_Instructions for the task:_
Drop the images; return everything else in the listing below exactly.

==========

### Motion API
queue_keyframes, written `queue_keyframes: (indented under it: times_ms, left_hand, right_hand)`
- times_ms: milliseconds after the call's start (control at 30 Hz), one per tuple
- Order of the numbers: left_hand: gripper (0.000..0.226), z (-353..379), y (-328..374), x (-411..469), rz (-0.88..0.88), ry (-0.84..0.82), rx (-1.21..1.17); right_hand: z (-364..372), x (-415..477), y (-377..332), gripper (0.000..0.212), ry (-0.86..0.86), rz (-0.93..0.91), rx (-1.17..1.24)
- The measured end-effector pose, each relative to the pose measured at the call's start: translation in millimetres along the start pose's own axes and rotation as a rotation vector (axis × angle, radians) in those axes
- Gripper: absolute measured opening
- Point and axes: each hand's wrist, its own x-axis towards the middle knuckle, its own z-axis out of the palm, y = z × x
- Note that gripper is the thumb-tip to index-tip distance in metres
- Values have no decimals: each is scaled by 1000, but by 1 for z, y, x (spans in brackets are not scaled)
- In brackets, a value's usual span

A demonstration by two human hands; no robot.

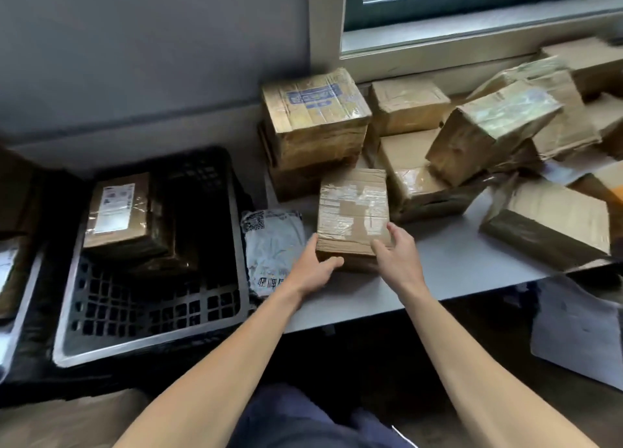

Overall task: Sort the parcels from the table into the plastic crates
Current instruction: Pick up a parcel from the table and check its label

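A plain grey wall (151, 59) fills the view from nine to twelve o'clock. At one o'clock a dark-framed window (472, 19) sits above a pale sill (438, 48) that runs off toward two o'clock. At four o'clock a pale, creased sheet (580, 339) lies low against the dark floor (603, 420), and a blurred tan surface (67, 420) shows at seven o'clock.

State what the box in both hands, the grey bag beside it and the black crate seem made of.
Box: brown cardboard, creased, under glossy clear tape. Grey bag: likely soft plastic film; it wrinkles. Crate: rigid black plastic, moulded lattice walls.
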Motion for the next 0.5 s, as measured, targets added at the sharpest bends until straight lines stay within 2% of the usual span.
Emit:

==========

_Response to the task:_
### Motion API
queue_keyframes, written `queue_keyframes: (indented under it: times_ms, left_hand, right_hand)`
- times_ms: milliseconds after the call's start (control at 30 Hz), one per tuple
- Order of the numbers: left_hand: gripper (0.000..0.226), z (-353..379), y (-328..374), x (-411..469), rz (-0.88..0.88), ry (-0.84..0.82), rx (-1.21..1.17); right_hand: z (-364..372), x (-415..477), y (-377..332), gripper (0.000..0.212), ry (-0.86..0.86), rz (-0.93..0.91), rx (-1.17..1.24)
- The measured end-effector pose, each relative to the pose measured at the call's start: translation in millimetres along the start pose's own axes and rotation as a rotation vector (axis × angle, radians) in those axes
- Gripper: absolute measured opening
- Point and axes: each hand's wrist, its own x-axis towards the middle knuckle, its own z-axis out of the palm, y = z × x
- Note that gripper is the thumb-tip to index-tip distance in metres
- Values have no decimals: each is scaled by 1000, but by 1 for z, y, x (spans in brackets are not scaled)
- In brackets, a value's usual span

A demonstration by two human hands; no robot.


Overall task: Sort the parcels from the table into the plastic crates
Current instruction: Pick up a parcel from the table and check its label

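A plain grey wall (151, 59) fills the view from nine to twelve o'clock. At one o'clock a dark-framed window (472, 19) sits above a pale sill (438, 48) that runs off toward two o'clock. At four o'clock a pale, creased sheet (580, 339) lies low against the dark floor (603, 420), and a blurred tan surface (67, 420) shows at seven o'clock.

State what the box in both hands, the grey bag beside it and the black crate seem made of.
Box: brown cardboard, creased, under glossy clear tape. Grey bag: likely soft plastic film; it wrinkles. Crate: rigid black plastic, moulded lattice walls.
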Motion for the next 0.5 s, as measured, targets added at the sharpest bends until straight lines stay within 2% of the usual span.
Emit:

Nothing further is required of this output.